Please copy the material under this line exactly, keeping every line.

Data provided: Begin

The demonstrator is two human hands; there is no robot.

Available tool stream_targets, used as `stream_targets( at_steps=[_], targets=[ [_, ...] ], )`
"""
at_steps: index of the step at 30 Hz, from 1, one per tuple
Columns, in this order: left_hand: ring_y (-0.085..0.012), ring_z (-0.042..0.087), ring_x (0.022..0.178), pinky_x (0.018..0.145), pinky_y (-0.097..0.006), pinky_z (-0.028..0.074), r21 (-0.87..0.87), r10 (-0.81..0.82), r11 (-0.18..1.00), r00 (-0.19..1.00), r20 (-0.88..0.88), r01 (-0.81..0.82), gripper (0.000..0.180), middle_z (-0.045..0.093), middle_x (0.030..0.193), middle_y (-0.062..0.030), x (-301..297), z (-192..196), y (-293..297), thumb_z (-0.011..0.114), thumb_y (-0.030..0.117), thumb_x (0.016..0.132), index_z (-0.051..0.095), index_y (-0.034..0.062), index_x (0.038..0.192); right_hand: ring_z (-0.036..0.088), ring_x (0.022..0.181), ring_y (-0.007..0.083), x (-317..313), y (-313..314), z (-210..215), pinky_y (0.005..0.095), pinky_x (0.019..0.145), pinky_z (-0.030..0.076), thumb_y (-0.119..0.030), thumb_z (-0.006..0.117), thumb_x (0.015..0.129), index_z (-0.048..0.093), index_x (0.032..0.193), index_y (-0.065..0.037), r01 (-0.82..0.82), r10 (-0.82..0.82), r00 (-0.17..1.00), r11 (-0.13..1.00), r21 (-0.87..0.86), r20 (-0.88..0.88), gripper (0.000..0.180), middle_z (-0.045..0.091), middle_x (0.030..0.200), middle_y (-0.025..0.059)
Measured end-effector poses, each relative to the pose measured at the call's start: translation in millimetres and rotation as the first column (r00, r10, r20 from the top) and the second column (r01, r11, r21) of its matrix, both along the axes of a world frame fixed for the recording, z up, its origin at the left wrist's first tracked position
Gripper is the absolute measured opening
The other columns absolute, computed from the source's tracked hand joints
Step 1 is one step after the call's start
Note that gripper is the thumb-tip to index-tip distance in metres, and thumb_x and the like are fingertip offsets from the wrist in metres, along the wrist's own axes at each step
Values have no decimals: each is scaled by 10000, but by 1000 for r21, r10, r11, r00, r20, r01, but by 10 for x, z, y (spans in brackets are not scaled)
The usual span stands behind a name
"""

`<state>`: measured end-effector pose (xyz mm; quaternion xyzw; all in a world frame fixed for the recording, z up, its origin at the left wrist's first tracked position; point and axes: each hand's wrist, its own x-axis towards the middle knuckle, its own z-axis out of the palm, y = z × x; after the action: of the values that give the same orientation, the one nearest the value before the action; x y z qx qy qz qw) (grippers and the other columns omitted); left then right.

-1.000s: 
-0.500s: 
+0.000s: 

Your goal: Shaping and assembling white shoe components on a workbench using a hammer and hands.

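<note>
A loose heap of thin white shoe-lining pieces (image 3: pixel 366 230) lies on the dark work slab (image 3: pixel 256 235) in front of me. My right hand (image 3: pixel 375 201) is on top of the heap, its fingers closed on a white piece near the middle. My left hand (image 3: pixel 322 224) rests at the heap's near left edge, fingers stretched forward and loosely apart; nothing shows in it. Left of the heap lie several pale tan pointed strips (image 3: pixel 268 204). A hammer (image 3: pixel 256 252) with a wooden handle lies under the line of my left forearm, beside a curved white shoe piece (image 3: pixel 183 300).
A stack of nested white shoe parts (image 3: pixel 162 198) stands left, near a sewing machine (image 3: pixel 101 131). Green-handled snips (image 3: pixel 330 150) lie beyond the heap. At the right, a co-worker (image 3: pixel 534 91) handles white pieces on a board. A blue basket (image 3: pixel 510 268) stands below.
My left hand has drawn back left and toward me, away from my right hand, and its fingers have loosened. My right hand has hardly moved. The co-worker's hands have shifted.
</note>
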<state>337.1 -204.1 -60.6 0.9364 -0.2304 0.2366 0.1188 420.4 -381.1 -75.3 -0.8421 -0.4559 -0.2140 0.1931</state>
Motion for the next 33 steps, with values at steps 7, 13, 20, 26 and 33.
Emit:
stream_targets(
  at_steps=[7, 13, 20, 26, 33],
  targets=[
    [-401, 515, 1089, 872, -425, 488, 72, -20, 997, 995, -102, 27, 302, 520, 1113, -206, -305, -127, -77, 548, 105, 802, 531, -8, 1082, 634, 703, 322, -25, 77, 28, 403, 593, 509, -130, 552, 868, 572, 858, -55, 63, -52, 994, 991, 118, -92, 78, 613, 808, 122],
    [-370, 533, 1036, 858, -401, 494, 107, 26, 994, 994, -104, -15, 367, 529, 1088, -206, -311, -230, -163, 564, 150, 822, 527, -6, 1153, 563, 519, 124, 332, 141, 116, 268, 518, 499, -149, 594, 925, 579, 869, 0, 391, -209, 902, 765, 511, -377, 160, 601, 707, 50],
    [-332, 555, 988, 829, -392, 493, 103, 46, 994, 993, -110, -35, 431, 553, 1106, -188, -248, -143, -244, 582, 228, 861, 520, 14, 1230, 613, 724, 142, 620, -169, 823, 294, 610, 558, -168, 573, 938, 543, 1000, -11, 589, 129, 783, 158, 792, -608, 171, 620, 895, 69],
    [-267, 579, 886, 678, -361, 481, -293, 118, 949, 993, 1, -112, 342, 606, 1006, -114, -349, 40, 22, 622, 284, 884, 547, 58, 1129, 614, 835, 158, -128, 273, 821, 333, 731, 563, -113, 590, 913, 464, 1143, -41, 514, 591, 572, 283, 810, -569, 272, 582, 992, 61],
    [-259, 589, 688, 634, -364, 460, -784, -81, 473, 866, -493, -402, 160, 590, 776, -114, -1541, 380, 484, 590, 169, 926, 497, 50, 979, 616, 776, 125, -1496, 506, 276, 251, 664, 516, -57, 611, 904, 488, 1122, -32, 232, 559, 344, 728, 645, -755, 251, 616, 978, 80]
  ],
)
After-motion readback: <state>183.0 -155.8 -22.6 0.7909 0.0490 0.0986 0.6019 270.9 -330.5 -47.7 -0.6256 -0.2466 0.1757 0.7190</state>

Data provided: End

#### Finished exercise:
The demonstrator is two human hands; there is no robot.

Available tool stream_targets, used as `stream_targets( at_steps=[_], targets=[ [_, ...] ], )`
"""
at_steps: index of the step at 30 Hz, from 1, one per tuple
Columns, in this order: left_hand: ring_y (-0.085..0.012), ring_z (-0.042..0.087), ring_x (0.022..0.178), pinky_x (0.018..0.145), pinky_y (-0.097..0.006), pinky_z (-0.028..0.074), r21 (-0.87..0.87), r10 (-0.81..0.82), r11 (-0.18..1.00), r00 (-0.19..1.00), r20 (-0.88..0.88), r01 (-0.81..0.82), gripper (0.000..0.180), middle_z (-0.045..0.093), middle_x (0.030..0.193), middle_y (-0.062..0.030), x (-301..297), z (-192..196), y (-293..297), thumb_z (-0.011..0.114), thumb_y (-0.030..0.117), thumb_x (0.016..0.132), index_z (-0.051..0.095), index_y (-0.034..0.062), index_x (0.038..0.192); right_hand: ring_z (-0.036..0.088), ring_x (0.022..0.181), ring_y (-0.007..0.083), x (-317..313), y (-313..314), z (-210..215), pinky_y (0.005..0.095), pinky_x (0.019..0.145), pinky_z (-0.030..0.076), thumb_y (-0.119..0.030), thumb_z (-0.006..0.117), thumb_x (0.015..0.129), index_z (-0.048..0.093), index_x (0.032..0.193), index_y (-0.065..0.037), r01 (-0.82..0.82), r10 (-0.82..0.82), r00 (-0.17..1.00), r11 (-0.13..1.00), r21 (-0.87..0.86), r20 (-0.88..0.88), gripper (0.000..0.180), middle_z (-0.045..0.091), middle_x (0.030..0.200), middle_y (-0.025..0.059)
Measured end-effector poses, each relative to the pose measured at the call's start: translation in millimetres and rotation as the first column (r00, r10, r20 from the top) and the second column (r01, r11, r21) of its matrix, both along the axes of a world frame fixed for the recording, z up, its origin at the left wrist's first tracked position
Gripper is the absolute measured opening
The other columns absolute, computed from the source's tracked hand joints
Step 1 is one step after the call's start
Note that gripper is the thumb-tip to index-tip distance in metres, and thumb_x and the like are fingertip offsets from the wrist in metres, along the wrist's own axes at each step
Values have no decimals: each is scaled by 10000, but by 1000 for r21, r10, r11, r00, r20, r01, but by 10 for x, z, y (spans in brackets are not scaled)
The usual span stands behind a name
"""

`<state>`: measured end-effector pose (xyz mm; quaternion xyzw; all in a world frame fixed for the recording, z up, its origin at the left wrist's first tracked position; point and axes: each hand's wrist, its own x-axis towards the middle knuckle, its own z-axis out of the palm, y = z × x; after the action: of the values that give the same orientation, the one nearest the value before the action; x y z qx qy qz qw) (grippers and the other columns omitted); left then right.

-1.000s: 
-0.500s: 
+0.000s: 

Your goal: Shaping and assembling white shoe components on a workbench using a hammer and hands.

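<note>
A loose heap of thin white shoe-lining pieces (image 3: pixel 366 230) lies on the dark work slab (image 3: pixel 256 235) in front of me. My right hand (image 3: pixel 375 201) is on top of the heap, its fingers closed on a white piece near the middle. My left hand (image 3: pixel 322 224) rests at the heap's near left edge, fingers stretched forward and loosely apart; nothing shows in it. Left of the heap lie several pale tan pointed strips (image 3: pixel 268 204). A hammer (image 3: pixel 256 252) with a wooden handle lies under the line of my left forearm, beside a curved white shoe piece (image 3: pixel 183 300).
A stack of nested white shoe parts (image 3: pixel 162 198) stands left, near a sewing machine (image 3: pixel 101 131). Green-handled snips (image 3: pixel 330 150) lie beyond the heap. At the right, a co-worker (image 3: pixel 534 91) handles white pieces on a board. A blue basket (image 3: pixel 510 268) stands below.
My left hand has drawn back left and toward me, away from my right hand, and its fingers have loosened. My right hand has hardly moved. The co-worker's hands have shifted.
</note>
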<state>337.1 -204.1 -60.6 0.9364 -0.2304 0.2366 0.1188 420.4 -381.1 -75.3 -0.8421 -0.4559 -0.2140 0.1931</state>
Motion for the next 33 steps, with values at steps 7, 13, 20, 26 and 33.
Emit:
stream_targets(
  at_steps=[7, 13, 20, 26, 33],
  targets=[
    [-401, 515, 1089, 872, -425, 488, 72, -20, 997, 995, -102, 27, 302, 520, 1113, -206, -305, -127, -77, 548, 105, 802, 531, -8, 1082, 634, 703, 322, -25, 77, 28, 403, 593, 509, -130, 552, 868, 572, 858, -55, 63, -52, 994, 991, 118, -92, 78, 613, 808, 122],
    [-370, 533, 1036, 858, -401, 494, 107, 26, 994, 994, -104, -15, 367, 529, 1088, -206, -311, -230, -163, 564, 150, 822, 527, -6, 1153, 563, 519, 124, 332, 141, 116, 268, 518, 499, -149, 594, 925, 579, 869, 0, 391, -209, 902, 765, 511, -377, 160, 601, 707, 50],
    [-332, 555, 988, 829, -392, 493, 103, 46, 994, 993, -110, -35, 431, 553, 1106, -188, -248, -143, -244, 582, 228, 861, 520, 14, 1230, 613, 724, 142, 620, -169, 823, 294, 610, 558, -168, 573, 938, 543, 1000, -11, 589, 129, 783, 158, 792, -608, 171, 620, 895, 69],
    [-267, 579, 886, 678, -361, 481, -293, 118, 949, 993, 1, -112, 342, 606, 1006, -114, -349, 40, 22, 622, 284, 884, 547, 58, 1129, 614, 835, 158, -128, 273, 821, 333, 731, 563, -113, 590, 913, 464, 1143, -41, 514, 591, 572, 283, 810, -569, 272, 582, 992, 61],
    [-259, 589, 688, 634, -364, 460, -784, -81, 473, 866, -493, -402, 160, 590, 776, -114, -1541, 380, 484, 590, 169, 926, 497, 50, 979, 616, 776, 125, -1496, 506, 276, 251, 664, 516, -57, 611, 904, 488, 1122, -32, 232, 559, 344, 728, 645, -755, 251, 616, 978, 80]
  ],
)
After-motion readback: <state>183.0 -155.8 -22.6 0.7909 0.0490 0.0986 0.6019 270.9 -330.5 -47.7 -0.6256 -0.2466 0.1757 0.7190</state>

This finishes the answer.